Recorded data
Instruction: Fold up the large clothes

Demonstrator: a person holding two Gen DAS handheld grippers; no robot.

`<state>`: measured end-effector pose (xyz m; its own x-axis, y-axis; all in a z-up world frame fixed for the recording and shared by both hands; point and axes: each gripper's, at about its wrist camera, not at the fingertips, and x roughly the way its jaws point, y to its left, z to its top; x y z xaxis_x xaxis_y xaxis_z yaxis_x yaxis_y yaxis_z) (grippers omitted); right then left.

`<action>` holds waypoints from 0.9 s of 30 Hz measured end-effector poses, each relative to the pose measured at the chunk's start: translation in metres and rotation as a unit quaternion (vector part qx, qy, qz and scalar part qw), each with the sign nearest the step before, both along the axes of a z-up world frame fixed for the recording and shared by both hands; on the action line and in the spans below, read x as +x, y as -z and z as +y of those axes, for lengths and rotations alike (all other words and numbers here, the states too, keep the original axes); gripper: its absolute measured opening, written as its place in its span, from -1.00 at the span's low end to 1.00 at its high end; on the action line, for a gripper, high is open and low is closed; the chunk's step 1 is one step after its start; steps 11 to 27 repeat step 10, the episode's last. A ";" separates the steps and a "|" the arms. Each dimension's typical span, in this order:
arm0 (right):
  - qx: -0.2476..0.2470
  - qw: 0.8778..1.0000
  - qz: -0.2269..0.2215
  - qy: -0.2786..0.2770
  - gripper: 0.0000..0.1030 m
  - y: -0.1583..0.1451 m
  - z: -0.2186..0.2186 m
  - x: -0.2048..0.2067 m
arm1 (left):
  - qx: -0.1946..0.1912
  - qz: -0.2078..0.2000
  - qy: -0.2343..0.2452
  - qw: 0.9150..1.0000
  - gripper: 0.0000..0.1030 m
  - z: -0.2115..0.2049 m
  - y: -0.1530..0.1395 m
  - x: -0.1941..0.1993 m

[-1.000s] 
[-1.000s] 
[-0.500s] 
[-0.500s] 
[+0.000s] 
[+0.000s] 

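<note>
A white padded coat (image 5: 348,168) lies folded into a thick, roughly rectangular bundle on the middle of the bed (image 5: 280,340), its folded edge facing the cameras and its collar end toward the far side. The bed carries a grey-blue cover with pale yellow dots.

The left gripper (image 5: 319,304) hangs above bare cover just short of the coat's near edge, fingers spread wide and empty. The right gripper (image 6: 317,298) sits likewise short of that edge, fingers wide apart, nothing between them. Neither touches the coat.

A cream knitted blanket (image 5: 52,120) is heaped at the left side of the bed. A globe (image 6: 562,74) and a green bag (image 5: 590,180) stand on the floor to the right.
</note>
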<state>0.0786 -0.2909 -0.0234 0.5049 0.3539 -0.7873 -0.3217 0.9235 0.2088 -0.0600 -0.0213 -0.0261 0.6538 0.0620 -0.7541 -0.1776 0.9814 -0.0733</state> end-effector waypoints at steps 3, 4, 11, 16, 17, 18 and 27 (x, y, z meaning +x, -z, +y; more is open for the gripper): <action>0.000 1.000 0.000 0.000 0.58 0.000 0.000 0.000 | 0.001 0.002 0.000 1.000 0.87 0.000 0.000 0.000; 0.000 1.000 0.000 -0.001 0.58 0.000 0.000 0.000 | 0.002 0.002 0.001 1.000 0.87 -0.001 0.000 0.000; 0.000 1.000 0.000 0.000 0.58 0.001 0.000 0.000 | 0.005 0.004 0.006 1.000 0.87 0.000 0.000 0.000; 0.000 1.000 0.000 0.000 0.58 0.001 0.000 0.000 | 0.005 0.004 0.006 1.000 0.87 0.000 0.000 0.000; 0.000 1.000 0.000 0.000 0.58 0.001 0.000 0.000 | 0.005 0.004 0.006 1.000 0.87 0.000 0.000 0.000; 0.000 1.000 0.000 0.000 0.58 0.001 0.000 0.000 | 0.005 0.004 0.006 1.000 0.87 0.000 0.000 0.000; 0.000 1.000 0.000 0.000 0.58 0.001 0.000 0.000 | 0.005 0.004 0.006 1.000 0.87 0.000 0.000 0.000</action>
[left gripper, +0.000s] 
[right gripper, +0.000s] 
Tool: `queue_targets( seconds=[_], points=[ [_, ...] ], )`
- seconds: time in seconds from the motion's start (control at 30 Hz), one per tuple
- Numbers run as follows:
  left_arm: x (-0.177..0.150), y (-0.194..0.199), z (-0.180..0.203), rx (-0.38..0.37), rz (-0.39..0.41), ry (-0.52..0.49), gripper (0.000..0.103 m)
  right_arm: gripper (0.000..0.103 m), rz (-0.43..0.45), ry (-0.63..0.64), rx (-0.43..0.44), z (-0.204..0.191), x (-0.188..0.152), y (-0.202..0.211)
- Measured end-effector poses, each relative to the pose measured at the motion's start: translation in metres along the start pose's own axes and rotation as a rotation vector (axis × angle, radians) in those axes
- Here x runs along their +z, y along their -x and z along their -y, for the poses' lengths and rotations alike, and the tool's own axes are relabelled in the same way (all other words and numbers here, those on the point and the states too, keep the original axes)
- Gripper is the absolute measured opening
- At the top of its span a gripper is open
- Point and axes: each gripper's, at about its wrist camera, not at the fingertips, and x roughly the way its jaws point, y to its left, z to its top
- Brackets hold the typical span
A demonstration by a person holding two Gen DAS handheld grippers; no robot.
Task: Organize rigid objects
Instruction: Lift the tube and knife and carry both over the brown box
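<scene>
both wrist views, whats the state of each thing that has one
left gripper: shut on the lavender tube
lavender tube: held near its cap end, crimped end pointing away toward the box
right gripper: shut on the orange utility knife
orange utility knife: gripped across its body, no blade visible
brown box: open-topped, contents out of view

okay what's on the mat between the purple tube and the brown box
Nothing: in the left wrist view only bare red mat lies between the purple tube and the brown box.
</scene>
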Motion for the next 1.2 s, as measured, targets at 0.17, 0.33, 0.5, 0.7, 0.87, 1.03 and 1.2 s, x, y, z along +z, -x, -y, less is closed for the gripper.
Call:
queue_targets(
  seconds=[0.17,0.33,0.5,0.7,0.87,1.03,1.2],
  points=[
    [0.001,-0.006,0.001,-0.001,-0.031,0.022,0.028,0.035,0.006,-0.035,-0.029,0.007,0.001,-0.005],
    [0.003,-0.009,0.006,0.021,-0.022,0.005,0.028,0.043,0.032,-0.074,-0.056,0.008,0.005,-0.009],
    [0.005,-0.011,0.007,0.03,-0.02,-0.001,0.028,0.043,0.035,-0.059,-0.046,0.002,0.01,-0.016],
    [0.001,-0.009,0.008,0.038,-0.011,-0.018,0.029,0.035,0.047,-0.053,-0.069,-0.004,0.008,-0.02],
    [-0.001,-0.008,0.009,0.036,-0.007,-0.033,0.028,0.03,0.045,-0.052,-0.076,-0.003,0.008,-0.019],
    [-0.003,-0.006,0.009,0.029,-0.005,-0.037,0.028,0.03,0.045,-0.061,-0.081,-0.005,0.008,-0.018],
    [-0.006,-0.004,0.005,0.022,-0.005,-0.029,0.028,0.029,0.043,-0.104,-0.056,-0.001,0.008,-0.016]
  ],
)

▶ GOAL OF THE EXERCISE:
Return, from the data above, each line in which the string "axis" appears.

▶ FINISHED EXERCISE:
`<state>`: measured end-effector pose (xyz m; its own x-axis, y-axis; all in a z-up world frame fixed for the recording and shared by both hands; point and axes: each gripper's, at about its wrist camera, not at the fingertips, and x roughly the way its jaws point, y to its left, z to its top; x y z xaxis_x xaxis_y xaxis_z yaxis_x yaxis_y yaxis_z) (grippers omitted); right then left.
- Measured end-effector poses, each relative to the pose measured at the motion's start: translation in metres along the start pose's own axes and rotation as a rotation vector (axis × angle, radians) in those axes

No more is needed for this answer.